Now, I’m not seriously implying that “creative” majors don’t spend a lot of time on their theses, because I know they do. But at the same time I doubt whether they put in the effort of the typical Wilson School student. For it is within the Woo that thesis competition takes place on a daily basis.

“I haven’t left my carrel in nine days,” says one Wilson School major to another. “I’m only stopping now to get a glass of water.”

“Pretty impressive,” says the friend. “Hey, how many pages have you written so far?”

“Well I’ve written 400, but I’m aiming for 650.”

“I know someone who’s aiming for 700.”

“Oh, did I say 650? I mean 750.”

Unfortunately, there are still those who equate quantity with quality, length with depth, even at Princeton. Pages, pages, I need more pages! It’s all part of thesis competition. The longer the better, so make it lonnnnnnnng. For the clever senior, the computer is a handy tool for thesis stretching. Of course it should be used as a last resort, but you’ve got to do what you’ve got to do. 

Here’s how it works: Let’s say you’ve typed in 60 pages, but think it should be a little longer. Start with the left margin. Can it be two letters wider? Sure it can, so tell the computer to change the margins accordingly. Presto! The thesis has grown by three pages. After changing the other margin, and maybe even enlarging the type, the 60-page paper has matured into a 75-page tome. Add a bibliography, and the table of contents, stick in a dedication page, insert a couple of random pages, and we’re talking thickness. We’re talking quality. Be careful, though. It’s easy to shrink the size of the text on the page until there’s hardly anything left, and advisers don’t like that.

Once you’ve typed it and adjusted the margins to perfection, it’s time to print it out. And the higher the quality of the pressing, the happier your adviser will be, right? That calls for the laser printer. That crisp type makes even the most worn-out text look like a million bucks. 

So it’s printed out. Now bind it — using gold trim if you’re still a little worried about its quality — and present it to your adviser. Boy does it look sharp. 

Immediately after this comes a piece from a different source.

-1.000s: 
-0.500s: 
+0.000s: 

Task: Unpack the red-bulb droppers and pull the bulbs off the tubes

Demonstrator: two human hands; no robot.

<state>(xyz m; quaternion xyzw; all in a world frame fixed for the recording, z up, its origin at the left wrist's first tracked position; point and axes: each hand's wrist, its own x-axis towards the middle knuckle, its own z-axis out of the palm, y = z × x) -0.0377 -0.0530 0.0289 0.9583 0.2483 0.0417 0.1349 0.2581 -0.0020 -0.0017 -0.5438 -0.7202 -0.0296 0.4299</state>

Now it’s time for a little good-natured thesis bragging: “How’s your thesis coming?” the lucky senior asks.

“Okay, I guess, but I’ve got a lot of work to do. I’m probably not going to sleep at all this week.”

“That’s pretty rough.”

“What about yours? How’s it coming?”

“Oh, well I handed mine in the other day.”

“Were you happy with it?”

“Yeah, I have to admit it looked pretty sharp.”

Then there’s this type of conversation — no harm meant, of course: “What are you up to these days?”

“Same old thing. Sleep. Work on my thesis. I’m about to go crazy. But what about you?”

“Oh, I’ve just been goofing off now that I’ve handed in my thesis. Went to the Bahamas for a week. Now I play a little tennis, take an afternoon nap, watch Letterman. You know how it is.”

Few seniors seem to care about their thesis grade. Everyone wants to do well, but getting it done is the main thing. And of course, getting it done is the hardest thing. Speaking of getting it done, I think I’ll go and work on mine a little…. right after I take another break.